10.3 Indemnification. The Vendor shall defend, indemnify and hold harmless BMI and each of BMI’s shareholders, officers, directors, agents, and employees from any claims, demands, loss, damage, liability, or expense, including solicitors fees and costs (on a solicitor client and full indemnity basis) arising out of or attributable to the Products or any part thereof, the manufacture, design or formulation of the Products or any part thereof , any acts or omissions of the Vendor or its employees or agents or any breach by the Vendor of any provisions or representations contained herein.
10.4 Notices. Any notices hereunder shall be given in writing directed to the address of each party set forth on the cover page of this Agreement, or to such other address as either party may substitute by written notice to the other, and shall be deemed given (i) when personally delivered; (ii) if sent by an international courier service, on the third working day after deposit with such courier, properly addressed and fee prepaid or billed to sender; (iii) if sent by facsimile, upon and after the receipt of a machine-generated written confirmation report confirming transmission to the proper facsimile number of the receiving party.
10.5 Governing Law. The rights of the parties shall be governed by the laws of Malaysia.
10.6 Force Majeure. Neither party shall be liable for any delay or default in performing its obligations if such default or delay is caused by any event beyond the reasonable control of such party, including, but not limited to, acts of nature, war or insurrection, civil commotion, destruction of production facilities or materials by earthquake, fire, storm or flood, labor disturbances or strikes. Labour and materials shortage shall not be considered as a Force Majeure event.
Where the Vendor is the party suffering such cause, the Vendor shall immediately notify BMI and the expected duration of such cause whereupon BMI shall be entitled to terminate any Purchase Order remaining unfulfilled.
10.7 Associates. Any breach or violation of any term of this Agreement by any Associates of the Vendor shall be deemed to be a breach or a violation by the Vendor. An "Associate" is (i) a director or officer of the Vendor; or (ii) a person or entity controlling, controlled by, or under common control with the Vendor and their directors and officers; or (iii) a person or entity related to or in which the directors and officers referred to in (i) and (ii) have substantial interest in.
10.8 Working days. Where reference is made to a working day in this agreement, it shall mean a day on which the offices of BMI and the financial institutions in Pulau Pinang are open for business.

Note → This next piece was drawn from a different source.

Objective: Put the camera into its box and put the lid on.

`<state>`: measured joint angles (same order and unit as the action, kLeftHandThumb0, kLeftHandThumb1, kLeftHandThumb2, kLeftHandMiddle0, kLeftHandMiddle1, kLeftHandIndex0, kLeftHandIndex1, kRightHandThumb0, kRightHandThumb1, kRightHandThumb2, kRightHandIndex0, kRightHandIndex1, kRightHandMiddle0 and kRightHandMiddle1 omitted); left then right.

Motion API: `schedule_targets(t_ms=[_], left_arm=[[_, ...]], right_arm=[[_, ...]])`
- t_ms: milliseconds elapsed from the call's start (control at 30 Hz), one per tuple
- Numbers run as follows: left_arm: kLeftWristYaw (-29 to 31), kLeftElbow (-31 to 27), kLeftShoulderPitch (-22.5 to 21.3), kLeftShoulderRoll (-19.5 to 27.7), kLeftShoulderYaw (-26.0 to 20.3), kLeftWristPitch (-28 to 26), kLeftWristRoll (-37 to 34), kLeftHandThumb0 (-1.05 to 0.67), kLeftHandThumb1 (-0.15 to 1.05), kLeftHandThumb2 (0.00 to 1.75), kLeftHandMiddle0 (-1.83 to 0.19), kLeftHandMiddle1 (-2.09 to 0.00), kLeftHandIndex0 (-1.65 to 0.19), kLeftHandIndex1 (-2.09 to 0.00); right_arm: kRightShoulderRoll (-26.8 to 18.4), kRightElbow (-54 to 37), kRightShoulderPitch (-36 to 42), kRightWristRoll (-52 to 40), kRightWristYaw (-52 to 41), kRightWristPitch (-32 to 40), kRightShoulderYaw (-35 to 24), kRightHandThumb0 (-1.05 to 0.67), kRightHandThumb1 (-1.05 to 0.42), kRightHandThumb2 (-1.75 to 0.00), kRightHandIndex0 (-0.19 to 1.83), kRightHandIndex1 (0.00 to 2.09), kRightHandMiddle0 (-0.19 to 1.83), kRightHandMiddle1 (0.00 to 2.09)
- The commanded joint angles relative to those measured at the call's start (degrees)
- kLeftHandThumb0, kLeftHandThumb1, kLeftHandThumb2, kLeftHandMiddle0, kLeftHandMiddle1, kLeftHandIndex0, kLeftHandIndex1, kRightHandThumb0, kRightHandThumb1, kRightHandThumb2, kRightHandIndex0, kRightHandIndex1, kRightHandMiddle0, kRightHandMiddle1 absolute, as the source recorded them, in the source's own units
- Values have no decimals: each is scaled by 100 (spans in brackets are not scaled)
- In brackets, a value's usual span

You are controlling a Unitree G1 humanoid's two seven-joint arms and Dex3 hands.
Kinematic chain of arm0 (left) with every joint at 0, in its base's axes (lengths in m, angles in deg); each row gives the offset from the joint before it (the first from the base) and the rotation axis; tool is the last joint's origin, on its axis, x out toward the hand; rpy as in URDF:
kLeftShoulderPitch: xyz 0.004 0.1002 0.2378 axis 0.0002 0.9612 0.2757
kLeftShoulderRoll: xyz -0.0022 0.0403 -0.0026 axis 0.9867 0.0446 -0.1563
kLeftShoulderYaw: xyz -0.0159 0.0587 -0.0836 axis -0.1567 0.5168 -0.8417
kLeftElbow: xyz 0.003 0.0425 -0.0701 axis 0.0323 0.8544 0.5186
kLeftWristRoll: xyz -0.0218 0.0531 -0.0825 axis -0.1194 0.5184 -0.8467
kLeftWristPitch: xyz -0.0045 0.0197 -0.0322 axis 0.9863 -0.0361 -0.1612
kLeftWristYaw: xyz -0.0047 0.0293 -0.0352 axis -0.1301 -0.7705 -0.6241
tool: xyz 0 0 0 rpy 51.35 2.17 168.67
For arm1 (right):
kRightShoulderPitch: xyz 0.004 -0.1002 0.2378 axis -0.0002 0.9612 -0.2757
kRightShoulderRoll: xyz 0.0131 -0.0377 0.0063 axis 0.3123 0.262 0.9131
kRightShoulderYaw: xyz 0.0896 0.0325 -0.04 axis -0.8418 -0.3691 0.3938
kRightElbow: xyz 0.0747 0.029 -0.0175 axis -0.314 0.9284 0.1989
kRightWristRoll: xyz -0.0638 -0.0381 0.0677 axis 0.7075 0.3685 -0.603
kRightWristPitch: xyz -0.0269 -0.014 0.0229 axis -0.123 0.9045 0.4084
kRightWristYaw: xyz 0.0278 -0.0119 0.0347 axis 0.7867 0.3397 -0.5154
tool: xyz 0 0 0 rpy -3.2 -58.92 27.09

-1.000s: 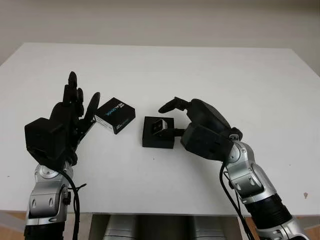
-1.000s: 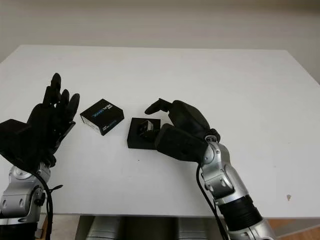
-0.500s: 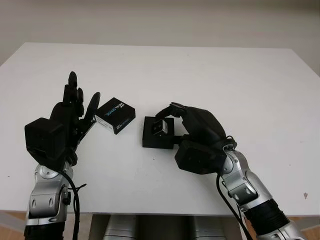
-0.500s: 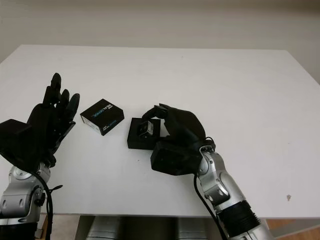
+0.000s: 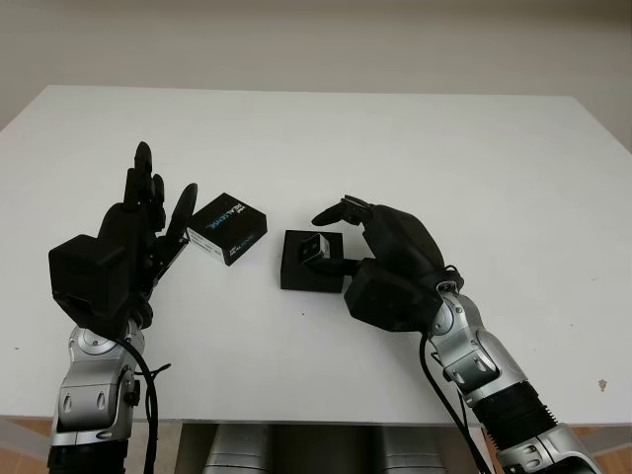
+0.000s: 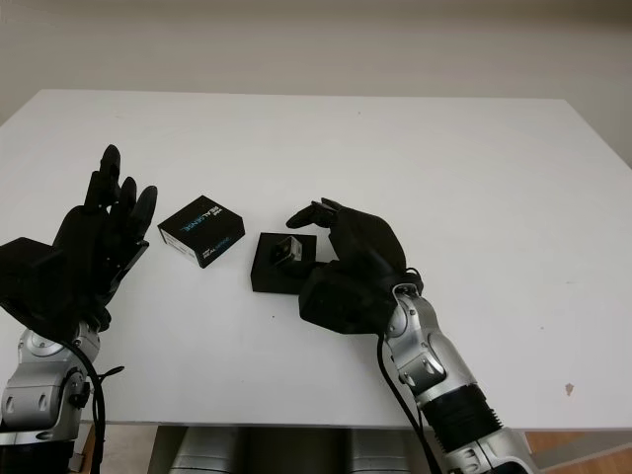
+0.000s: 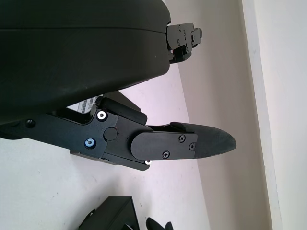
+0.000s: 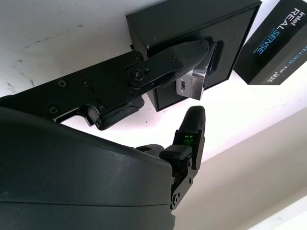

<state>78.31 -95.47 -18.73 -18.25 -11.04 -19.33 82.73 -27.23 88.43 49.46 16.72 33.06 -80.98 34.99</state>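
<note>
Your right hand [image 5: 380,259] has just spread its fingers [image 5: 334,211] again beside the camera [image 5: 317,248], now sitting in the box [image 5: 312,262]; left hand [image 5: 138,237] open near the lid [image 5: 228,228].

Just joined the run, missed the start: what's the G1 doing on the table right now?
It's packing a small camera into its black box. The right hand is at the box, one finger against the camera, which sits tilted in the open box rather than flush. The lid, printed RealSense, lies on the white table just beside the box, not yet on. The left hand is open, raised next to the lid, holding nothing.
</note>
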Motion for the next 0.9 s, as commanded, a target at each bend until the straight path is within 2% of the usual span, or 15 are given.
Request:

10.9 BMI’s Remedies. BMI’s exercise of any of its rights and remedies under this Agreement or at law following the Vendor’s breach shall not be the exclusive rights or remedies of BMI and shall in no way limit BMI additional rights or remedies available to it under this agreement or law. Without limiting the foregoing, in the event of a breach by the Vendor of any of its obligations under this agreement, BMI may, upon notice to the Vendor and as determined in BMI’s sole discretion, terminate this agreement in its entirety and to cancel any Purchase Order as yet unfulfilled.
10.10 Severability. The illegality, invalidity or unenforceability of any part or parts of this Agreement for any reason shall not prejudice or affect the validity of the remaining parts.
10.11 Official Language. The official language of this Agreement is English. Documents or notices not originally written in English shall have no effect under this Agreement until they have been translated into English, and the English translation shall then be the controlling form of such document or notice.